_Task objective_. Every line of the entries below that mentions "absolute" is to be copied out.

Records from a collection:

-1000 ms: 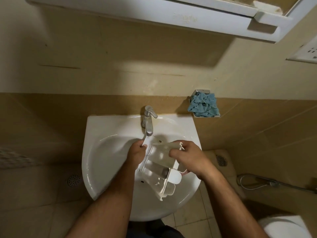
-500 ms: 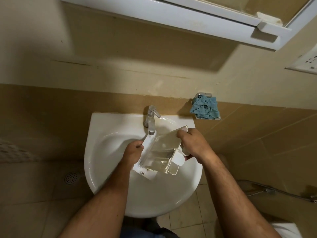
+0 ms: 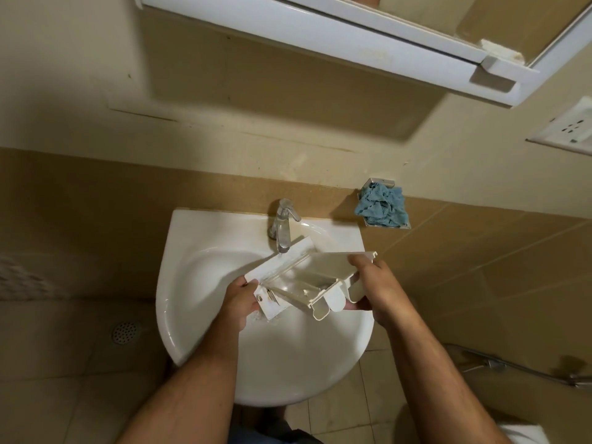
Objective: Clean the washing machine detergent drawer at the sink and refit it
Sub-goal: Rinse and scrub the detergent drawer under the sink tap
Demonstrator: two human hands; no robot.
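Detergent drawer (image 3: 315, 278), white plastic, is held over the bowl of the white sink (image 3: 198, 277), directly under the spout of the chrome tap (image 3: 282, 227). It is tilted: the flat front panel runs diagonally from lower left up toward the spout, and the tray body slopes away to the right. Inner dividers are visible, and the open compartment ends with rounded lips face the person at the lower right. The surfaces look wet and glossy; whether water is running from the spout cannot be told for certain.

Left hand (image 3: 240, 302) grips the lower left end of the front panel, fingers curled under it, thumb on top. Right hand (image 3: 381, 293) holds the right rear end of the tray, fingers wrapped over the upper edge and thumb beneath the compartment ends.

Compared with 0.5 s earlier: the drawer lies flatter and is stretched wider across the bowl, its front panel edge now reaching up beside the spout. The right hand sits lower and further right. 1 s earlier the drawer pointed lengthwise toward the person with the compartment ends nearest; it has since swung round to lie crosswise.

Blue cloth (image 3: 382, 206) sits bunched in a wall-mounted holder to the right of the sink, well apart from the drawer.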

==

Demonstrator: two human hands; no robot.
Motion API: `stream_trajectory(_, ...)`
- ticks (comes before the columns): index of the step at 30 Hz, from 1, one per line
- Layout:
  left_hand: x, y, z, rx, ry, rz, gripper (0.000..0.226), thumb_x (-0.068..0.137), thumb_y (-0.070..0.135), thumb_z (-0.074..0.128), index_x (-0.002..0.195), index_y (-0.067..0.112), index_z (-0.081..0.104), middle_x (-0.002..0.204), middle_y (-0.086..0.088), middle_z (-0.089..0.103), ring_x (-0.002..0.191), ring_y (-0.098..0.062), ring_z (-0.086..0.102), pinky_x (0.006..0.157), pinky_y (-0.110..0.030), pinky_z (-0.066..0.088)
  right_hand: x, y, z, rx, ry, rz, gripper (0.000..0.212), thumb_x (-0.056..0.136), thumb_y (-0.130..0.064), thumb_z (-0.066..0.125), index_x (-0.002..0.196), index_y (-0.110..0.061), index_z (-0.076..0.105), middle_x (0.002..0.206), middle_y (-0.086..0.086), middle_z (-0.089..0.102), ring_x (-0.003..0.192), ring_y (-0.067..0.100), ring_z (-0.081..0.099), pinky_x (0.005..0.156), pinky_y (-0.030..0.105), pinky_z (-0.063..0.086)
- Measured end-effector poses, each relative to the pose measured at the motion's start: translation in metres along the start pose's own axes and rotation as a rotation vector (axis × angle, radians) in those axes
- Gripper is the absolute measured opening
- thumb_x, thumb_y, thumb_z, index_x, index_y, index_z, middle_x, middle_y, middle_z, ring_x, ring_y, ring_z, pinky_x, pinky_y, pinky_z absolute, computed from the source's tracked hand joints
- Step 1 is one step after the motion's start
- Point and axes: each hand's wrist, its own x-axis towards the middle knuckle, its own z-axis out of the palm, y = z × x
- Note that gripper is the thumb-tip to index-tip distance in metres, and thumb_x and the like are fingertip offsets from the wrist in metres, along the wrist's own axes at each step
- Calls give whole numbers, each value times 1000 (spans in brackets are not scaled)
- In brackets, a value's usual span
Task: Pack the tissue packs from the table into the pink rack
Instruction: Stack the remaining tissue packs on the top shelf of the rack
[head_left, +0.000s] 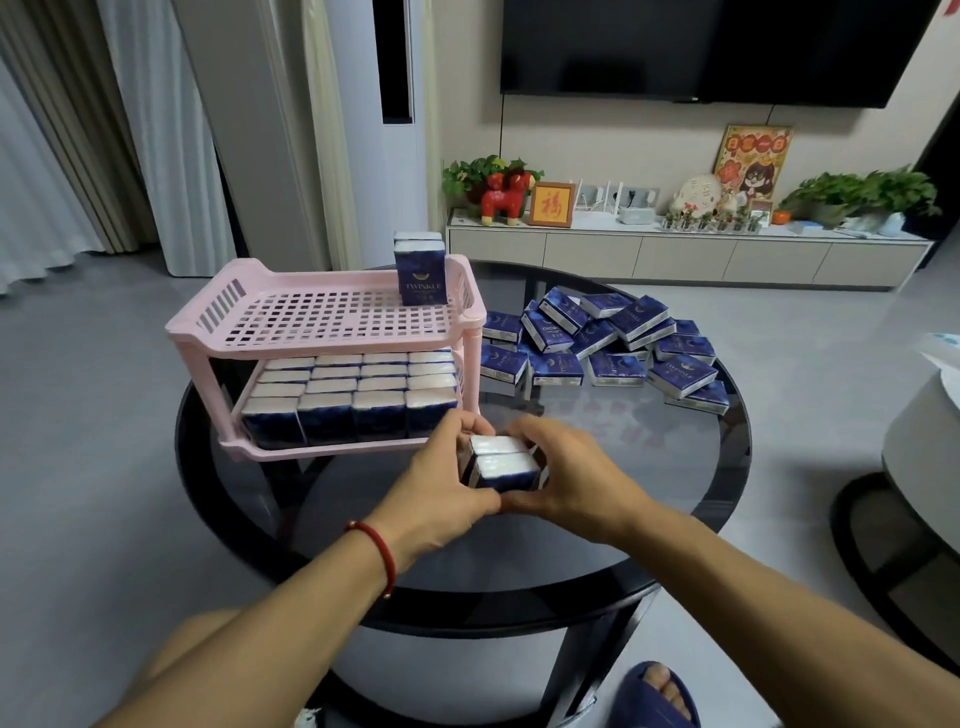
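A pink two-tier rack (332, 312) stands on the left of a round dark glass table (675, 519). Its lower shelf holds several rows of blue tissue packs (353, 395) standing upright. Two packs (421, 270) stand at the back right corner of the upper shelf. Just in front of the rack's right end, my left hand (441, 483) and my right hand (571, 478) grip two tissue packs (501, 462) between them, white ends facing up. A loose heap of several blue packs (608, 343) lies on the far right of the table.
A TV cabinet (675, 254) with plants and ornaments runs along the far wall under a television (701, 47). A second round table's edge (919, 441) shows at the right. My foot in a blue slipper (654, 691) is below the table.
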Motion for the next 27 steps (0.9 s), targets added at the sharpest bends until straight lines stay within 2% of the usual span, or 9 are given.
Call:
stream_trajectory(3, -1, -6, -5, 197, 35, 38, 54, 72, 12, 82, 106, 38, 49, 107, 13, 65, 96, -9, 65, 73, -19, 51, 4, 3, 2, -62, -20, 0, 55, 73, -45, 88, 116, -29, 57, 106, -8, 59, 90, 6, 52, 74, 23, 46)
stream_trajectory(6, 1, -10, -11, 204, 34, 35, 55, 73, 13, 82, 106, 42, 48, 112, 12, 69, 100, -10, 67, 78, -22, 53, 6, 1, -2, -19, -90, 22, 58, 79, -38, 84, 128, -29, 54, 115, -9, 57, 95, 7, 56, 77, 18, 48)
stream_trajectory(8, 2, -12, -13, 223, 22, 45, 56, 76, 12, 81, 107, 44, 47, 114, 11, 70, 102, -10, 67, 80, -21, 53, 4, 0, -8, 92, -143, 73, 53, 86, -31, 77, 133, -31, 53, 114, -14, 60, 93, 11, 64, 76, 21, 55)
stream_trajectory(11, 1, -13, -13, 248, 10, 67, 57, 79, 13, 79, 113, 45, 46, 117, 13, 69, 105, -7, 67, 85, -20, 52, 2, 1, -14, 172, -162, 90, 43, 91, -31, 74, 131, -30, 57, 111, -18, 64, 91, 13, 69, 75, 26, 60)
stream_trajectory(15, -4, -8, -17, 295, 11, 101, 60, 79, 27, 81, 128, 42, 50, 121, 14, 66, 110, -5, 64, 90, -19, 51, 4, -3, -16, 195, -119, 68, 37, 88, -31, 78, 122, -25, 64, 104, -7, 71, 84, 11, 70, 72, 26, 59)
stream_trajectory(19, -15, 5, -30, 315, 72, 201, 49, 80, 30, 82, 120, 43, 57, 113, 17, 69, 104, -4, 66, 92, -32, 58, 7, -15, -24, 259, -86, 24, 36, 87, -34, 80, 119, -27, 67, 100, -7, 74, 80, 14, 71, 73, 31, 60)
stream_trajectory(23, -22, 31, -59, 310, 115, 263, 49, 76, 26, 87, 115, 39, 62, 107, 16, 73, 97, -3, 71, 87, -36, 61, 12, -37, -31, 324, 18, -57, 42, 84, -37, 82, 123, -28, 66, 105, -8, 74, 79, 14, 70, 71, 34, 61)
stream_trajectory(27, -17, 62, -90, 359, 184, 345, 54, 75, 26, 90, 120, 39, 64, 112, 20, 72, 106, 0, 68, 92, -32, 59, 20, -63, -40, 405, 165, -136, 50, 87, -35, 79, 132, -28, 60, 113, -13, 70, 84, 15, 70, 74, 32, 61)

_Result_.
- Gripper is the absolute measured opening
- thumb_x, thumb_y, thumb_z, index_x, index_y, index_z, middle_x, middle_y, middle_z, ring_x, ring_y, ring_z, pinky_x, pinky_y, pinky_z absolute, computed from the source's tracked hand joints

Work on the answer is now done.